Bioinformatics Benchmarks

chromatic on 2008-02-06T23:49:39

I just caught a link to a programming language benchmark for bioinformatics. Unsurprisingly, the Perl is grotty and the C and C++ and Java implementations beat it handily.

Are there any PDLlers who'd like to bring some sanity to the results? (My eyes are going on strike from the C-style nested loops. Make sure you catch the use of bitwise and as control flow operator. That has to work only by accident.)

substr(A,B,1)

Matts on 2008-02-07T00:27:09

This will be what kills it. Looking for single chars in a string with perl is painful. There's no nice way around it, except perhaps to do a pre-split into an array, but then look at what you've got - an array of SVs - the overhead is huge.

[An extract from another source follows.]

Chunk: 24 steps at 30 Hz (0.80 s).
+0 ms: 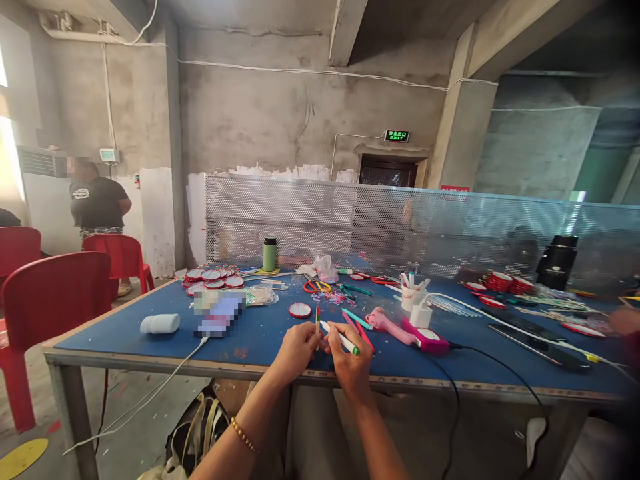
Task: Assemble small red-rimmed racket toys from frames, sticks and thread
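Observation:
My left hand [296,348] pinches a thin upright stick [317,319] with red and green tips, just above the near edge of the blue table [150,347]. My right hand [350,363] grips a white pen-like tool with a green end [341,339], its tip touching the stick. The two hands meet. A small red-rimmed round disc [300,310] lies just beyond them, with loose green and red sticks [357,320] to the right.
A pink glue gun [403,330] with a black cord lies right of my hands. Scissors [316,287], a white cup of sticks [411,293], a green bottle [269,255], stacked red discs [213,277], a white bottle [160,324], red chairs [50,293] and a standing person [96,200] at left.

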Each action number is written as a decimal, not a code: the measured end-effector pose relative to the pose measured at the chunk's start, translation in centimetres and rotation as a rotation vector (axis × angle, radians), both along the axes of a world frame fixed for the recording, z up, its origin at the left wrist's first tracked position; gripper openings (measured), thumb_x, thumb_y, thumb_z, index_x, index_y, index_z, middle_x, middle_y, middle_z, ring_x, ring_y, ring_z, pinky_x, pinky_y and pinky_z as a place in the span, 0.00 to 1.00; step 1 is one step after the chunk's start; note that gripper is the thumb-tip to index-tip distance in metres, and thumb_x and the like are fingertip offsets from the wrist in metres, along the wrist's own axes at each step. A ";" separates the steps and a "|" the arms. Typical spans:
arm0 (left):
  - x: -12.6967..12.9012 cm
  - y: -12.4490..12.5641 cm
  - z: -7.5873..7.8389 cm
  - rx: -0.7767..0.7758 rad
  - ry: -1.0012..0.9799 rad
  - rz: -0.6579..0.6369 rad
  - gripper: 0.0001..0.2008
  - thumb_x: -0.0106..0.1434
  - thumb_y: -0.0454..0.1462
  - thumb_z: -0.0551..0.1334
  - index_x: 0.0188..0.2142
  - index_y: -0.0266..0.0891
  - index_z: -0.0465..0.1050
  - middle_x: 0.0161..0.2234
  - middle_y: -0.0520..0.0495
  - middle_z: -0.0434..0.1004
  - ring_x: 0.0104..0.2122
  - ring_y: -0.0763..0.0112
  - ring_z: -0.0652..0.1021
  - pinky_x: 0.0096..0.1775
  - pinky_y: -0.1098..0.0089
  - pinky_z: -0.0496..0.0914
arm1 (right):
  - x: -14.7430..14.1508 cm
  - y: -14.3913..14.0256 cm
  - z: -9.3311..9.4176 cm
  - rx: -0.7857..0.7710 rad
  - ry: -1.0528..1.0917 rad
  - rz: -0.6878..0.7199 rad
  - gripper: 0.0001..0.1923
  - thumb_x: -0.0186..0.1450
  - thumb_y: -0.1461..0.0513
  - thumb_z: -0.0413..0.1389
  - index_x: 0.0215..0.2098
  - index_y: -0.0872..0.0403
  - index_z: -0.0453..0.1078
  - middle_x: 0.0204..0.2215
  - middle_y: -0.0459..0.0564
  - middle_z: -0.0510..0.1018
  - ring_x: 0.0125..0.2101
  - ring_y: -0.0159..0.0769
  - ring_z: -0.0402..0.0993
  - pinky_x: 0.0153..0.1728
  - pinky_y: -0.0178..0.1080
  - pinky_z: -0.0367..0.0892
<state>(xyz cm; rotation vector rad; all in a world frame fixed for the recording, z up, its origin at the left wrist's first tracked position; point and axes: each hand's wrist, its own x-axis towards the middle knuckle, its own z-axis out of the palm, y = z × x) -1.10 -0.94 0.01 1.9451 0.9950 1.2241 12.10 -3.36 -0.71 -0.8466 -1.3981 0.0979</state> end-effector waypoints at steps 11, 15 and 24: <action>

You *might* be able to make it faster with a regexp. But basically doing anything character by character in perl is very slow.

(it's also one of the main reasons that XML::SAX::PurePerl is so slow)

Re:substr(A,B,1)

Alias on 2008-02-07T04:56:58

(it's also one of the main reasons that XML::SAX::PurePerl is so slow)
Ditto with PPI...

I managed to compensate by applying a regex if the character I see suggests I can read ahead a fair way.

You might be able to abuse the regex engine for this though...

s/./something;$1/e

You can double the speed (more or less)

runrig on 2008-02-07T02:27:02

In the alignment.pl code, nearly all the time is spent in the 'compute f matrix' loop. Pre-splitting the strings to arrays saved a few seconds (and took nearly no time). Using @_ directly instead of assigning to lexicals in the score and max subroutines (and using the ?: operator to write one line functions) saved a few more seconds (the python didn't seem quite fair to compare since it has named parameters, so you save the assignment).

There was also a lot of array indexing, so pre-assigning the first level of the multi-dimensional array to temp variables between the i and j loops saved a bit more. All in all (I didn't keep careful track), it went from about 65 seconds to about 37. C and Java still has it beat, but it's a little better now (though a bit more unreadable).

Re:You can double the speed (more or less)

runrig on 2008-02-07T17:49:19
And I don't know if it saved any time, but replacing the C-style for loops with perly 1..$n style ones made at least that part more readable.

4x

ChrisDolan on 2008-02-08T05:38:30

Interestingly, 97% of the alignment.pl time is spent in the creation of the f-matrix.

At the expense of some readability, I sped alignment.pl up by a factor of four (96 sec to 23 sec on my iMac G5 with perl5.8.6). You can view my modified code at your peril. The substr was not in fact the biggest cost -- I was surprised that changing to m/\G(.)/cg didn't save any time. The biggest win (about 40% time decrease) was unrolling the subroutines, of course, which is what some of the other languages may be doing in the compilers. Another win was removing the array dereferences, largely replacing them with running local variables. I also eliminated row 0 and column 0, which saved 2 seconds of initialization time.